I only make those comments in the hope that they'll help improve your package before we proceed to review. Once i had read enough to understand, I was impressed by the package, and the code looks great!

mpadge avatar Oct 18 '25 13:10 mpadge

Hi @mpadge, thanks for taking the time to go over the package. I appreciate the detailed notes and suggestions.

MP1: I’m not familiar with tsbox, but I’ll take some time to explore it. One consideration is that reliability data generally includes both a time component and a coupled failure component. In most use cases, I expect users to manage their data in a standard tabular format (e.g., data.frame, CSV file), so it’s not entirely clear whether handling time-series data separately from failure data would add much benefit. That said, my goal is definitely to make data entry as easy as possible. At the same time, I try to keep dependencies to a minimum for better portability (see also my response to MP4). A potential compromise could be to include some guidance on preparing or cleaning data prior to running an RGA.

MP2: That’s a great point — especially if the package is ever extended to handle covariates, which is less common in practice, but still a possible use case. I’ll take another look at G3.1 and consider options for including more robust covariance calculations.

MP3: Agreed. I originally wrote the README with the reliability community in mind, but I can see how that may be unclear to new users. I’ll plan to add a short introduction explaining what RGA is, along with more context in the introductory example.

MP4: I wasn’t familiar with checkmate, but I’ll definitely look into it. As I mentioned in MP1, I try to minimize dependencies to keep the package lightweight and portable, but I’m open to adding them when the performance or readability benefits are significant. The idea of faster assertions is appealing, so I’ll experiment with it.

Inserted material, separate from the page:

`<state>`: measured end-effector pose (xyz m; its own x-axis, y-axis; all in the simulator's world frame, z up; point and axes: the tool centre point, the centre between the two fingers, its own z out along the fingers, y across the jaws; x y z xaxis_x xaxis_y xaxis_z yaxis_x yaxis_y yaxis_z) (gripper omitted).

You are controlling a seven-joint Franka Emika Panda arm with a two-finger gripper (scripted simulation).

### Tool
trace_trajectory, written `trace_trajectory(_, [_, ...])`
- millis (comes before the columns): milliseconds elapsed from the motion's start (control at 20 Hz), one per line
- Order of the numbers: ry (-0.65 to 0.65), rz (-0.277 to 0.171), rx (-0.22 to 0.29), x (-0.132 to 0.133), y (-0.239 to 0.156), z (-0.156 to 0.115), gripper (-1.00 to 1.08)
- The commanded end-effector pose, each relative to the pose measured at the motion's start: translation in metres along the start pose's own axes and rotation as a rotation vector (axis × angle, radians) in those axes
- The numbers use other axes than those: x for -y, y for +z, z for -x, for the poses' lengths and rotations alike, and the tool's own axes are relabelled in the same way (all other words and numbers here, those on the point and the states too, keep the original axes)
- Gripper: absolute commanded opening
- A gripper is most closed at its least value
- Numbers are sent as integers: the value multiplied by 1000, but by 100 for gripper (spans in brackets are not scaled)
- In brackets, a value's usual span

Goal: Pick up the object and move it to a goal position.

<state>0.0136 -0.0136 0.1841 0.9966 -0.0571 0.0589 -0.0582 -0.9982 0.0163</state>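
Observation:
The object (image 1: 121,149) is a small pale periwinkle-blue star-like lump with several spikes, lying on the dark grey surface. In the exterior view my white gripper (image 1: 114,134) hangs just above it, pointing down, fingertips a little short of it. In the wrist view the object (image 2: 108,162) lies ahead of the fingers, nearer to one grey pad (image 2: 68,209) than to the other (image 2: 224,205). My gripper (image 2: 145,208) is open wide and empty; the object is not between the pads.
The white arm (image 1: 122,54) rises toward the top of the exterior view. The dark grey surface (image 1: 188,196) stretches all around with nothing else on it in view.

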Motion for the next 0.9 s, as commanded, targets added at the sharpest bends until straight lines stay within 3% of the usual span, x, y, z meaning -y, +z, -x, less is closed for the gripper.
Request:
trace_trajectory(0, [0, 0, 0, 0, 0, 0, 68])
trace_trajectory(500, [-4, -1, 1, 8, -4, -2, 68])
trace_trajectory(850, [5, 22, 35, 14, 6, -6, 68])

paulgovan avatar Oct 20 '25 14:10 paulgovan

Hi @paulgovan . Because this package falls within our statistic packages, we need to find a statistic-specific editor to make the final call. We're working on that, but at the moment our stat editors are overbooked. I just wanted to make you aware that this might take a bit longer than usual (sorry about that!), but we are trying to get someone assigned.

ldecicco-USGS avatar Oct 21 '25 17:10 ldecicco-USGS

Thanks for the heads up @ldecicco-USGS. In the meantime, I hope to address @mpadge's previous comments.

paulgovan avatar Oct 21 '25 18:10 paulgovan

Hi @mpadge, I wanted to follow up on your earlier points:

MP1 I explored using tsbox, but I’m still not convinced it would add much benefit since the package doesn’t operate strictly on time-series data. That said, I’ve added a short vignette (link) that demonstrates some common data manipulation tasks. While some examples are specific to reliability data, others are more general to help users who may have limited experience with R.

MP2 I’ve updated the documentation for G3.1 to clarify that this standard would apply if the package is extended in the future to include models with covariates.

MP3 The README now includes a brief introduction to Reliability Growth Analysis (RGA) and a revised example with more context to clarify the intended application.

MP4 I agree that checkmate is a strong option. For now, I kept the base-R assertions since I value their explicitness, but I may revisit this in the future if performance becomes a bottleneck.

Thanks again for your feedback!

paulgovan avatar Oct 31 '25 16:10 paulgovan